I can't believe it's been 20 years since I laid eyes on my first JUMBO BURRITO at Twist & Shout on South Pearl Street. I remember the open foil and porno-sized burrito with a couple of bites out of it, I blurted "WHAT IS THAT?" Went down the street to Evans and got my own.

Chipotle is still my favorite of the Big Burritos.


'All of Chipotle's locally grown produce comes from within 350 miles of the restaurants where it's served.'

While I commend Ells for his commitment to locally sourced produce, a 350 mile range is far, very far, from being truly considered 'locally grown'. 


What I love most about Chipotle is that the meat is from humanely raised animals.  It is the only place I will eat pork.  Factory farms are hell on earth for animals and I refuse to support them.  I think Chipotle should stress more often their choice of meat suppliers and why (I've seen it written on their paper cups and heard about it on Oprah's show).  Everything I've ever eaten at Chipotle is tops in flavor and freshness, and I believe a reverence for the life of the animals we eat plays a big part in this.   


I am proud of the success of home-grown Chipotle, and my wife, three kids and I eat there at least twice a month.

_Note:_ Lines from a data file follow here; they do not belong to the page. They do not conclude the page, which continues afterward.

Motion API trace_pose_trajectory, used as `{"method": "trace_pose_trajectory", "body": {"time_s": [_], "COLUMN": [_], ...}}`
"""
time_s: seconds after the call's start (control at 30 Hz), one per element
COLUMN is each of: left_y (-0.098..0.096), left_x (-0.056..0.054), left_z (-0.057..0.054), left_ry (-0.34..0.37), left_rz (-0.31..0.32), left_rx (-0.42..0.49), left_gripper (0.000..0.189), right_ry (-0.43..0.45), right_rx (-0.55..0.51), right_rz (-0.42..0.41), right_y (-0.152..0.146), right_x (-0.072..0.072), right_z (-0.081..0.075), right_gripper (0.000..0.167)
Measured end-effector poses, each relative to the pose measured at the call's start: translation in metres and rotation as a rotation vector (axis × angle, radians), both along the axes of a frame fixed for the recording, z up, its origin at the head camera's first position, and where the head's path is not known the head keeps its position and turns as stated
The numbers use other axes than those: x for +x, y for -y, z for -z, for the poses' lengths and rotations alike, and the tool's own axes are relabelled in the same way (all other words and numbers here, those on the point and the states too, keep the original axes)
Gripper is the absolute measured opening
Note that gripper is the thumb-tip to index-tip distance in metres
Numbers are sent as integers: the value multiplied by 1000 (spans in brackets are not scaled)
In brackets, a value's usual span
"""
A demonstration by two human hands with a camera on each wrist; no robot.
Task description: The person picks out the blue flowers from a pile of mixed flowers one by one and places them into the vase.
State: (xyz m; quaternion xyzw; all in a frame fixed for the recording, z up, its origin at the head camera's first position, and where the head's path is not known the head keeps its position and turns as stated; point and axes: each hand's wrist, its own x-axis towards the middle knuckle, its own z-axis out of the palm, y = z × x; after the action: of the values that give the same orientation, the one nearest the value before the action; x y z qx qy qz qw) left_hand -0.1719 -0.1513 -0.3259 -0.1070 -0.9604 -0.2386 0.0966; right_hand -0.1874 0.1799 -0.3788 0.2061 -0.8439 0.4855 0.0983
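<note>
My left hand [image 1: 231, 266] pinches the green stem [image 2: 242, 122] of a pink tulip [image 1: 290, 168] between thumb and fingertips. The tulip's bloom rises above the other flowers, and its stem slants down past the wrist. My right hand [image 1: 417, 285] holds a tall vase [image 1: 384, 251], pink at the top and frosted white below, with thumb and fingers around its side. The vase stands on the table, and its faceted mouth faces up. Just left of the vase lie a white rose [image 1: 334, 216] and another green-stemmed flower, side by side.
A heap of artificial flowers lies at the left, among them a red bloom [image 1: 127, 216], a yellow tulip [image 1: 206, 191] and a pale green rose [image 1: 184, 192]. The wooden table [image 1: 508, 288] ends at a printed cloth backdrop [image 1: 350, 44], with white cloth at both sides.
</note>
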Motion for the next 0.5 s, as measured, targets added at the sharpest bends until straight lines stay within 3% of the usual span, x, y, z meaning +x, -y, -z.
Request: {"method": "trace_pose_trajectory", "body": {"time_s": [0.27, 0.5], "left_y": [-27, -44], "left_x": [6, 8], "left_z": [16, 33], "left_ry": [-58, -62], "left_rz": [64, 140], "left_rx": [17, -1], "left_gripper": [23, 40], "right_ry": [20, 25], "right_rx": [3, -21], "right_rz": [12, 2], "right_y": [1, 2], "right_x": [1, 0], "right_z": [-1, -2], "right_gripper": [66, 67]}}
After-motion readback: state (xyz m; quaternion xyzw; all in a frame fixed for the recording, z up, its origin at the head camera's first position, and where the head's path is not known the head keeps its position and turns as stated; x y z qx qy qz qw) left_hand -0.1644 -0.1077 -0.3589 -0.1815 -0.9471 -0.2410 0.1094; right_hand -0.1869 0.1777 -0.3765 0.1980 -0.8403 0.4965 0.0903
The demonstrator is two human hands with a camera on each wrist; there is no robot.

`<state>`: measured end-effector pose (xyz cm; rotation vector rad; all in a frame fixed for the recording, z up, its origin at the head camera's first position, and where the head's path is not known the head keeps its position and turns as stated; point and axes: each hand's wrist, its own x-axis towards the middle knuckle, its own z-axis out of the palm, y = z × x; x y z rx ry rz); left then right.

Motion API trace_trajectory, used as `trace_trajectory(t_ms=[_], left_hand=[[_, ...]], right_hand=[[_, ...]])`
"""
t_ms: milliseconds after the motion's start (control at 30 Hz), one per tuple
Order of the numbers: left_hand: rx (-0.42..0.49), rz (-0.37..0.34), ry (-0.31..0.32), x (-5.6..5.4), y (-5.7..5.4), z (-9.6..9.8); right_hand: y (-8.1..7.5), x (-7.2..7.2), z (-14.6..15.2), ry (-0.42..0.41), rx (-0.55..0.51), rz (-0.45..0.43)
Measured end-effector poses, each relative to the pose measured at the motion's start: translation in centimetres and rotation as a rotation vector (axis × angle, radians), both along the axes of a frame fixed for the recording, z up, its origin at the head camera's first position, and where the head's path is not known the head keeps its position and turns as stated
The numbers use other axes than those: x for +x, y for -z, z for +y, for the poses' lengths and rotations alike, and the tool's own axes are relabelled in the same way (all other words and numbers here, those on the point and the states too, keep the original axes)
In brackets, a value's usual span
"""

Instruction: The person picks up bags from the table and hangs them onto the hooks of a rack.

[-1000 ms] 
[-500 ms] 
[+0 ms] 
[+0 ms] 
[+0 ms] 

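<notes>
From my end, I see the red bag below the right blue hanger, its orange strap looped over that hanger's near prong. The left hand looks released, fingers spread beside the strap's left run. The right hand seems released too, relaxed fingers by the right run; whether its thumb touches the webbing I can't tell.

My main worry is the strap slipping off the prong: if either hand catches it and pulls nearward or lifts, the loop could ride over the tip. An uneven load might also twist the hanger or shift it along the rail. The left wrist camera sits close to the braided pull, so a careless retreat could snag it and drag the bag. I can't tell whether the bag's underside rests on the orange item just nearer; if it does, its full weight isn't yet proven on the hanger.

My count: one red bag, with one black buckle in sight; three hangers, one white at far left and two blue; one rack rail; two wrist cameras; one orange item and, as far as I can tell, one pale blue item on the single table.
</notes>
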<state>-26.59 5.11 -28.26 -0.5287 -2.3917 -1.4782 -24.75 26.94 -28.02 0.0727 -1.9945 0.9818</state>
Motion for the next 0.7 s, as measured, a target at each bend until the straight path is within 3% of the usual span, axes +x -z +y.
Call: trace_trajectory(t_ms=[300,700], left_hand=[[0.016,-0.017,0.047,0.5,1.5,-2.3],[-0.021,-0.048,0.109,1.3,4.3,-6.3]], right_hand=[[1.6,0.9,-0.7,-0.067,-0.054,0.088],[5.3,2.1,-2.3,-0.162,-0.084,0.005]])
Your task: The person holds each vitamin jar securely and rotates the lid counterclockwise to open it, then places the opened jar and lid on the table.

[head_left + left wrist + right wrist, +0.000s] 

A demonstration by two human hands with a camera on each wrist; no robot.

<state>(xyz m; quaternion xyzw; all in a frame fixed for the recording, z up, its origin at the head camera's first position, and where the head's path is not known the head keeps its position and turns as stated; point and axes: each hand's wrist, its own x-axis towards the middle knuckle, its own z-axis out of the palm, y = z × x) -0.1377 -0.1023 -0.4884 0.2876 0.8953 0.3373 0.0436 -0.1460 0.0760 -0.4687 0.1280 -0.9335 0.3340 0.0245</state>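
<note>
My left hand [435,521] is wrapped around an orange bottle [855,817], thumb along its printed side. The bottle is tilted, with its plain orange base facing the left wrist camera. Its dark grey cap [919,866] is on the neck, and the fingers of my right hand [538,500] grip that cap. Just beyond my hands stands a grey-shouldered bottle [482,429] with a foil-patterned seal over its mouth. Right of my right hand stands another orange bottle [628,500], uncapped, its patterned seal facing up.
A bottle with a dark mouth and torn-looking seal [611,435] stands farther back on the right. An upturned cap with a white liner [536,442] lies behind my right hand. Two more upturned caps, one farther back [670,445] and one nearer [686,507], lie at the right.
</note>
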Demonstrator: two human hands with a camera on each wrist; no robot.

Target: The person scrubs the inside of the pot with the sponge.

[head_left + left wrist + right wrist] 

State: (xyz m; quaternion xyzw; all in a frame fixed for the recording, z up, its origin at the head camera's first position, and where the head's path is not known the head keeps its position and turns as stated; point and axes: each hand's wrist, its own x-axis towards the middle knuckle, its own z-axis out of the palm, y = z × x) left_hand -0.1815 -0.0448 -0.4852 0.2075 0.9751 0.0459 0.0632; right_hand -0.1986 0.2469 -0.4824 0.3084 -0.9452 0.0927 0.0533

And I believe Steve is a visionary. But he's a boring interview. 

I understand that "sustainable ingredients" is a Chipotle corporate key message, but using it in nearly every answer makes it just sound tired, and saps its meaning. I wish he had an interesting anecdote or two to share, specifically when Lori asked about the best customer feedback he's received, or what his worst trait is, or something he would have done differently. 

Although he was surprisingly open about the lawsuit and immigration questions.


Steve actually had a wonderfully creative(and trusting) contractor who found a way to get his first restaurant open on his $40,000 construction budget, coming up with quite a few of the solutions still carried out today: the corrugated metal, bare light bulb fixtures, plumbing pipes for counter legs, etc. It was exciting working with Steve and I was proud to be involved in the beginning of what turned out to be a  wonderful adventure for him. Still waiting for that bonus.

davebarnes topcommenter

"When are you bringing ShopHouse, your Southeast Asian fast-food concept, to Denver?"

He did not answer the question and you let him get away with that.


@caseyryank9 Considering how much corporate produce is brought in from Chile, 350-miles is getting closer to ideal.

LoriMidsonCafeSociety moderator editor

@davebarnesHe answered it when he said: "We aren't getting into detailed expansion plans at this time. That said, we're excited about the prospect, as we think the people in Denver would understand and appreciate ShopHouse just like they do Chipotle." 

davebarnes topcommenter

You asked "When?" and he said "aren't getting into".

I would have asked "when" over and over again until he caved. But, I am tenacious.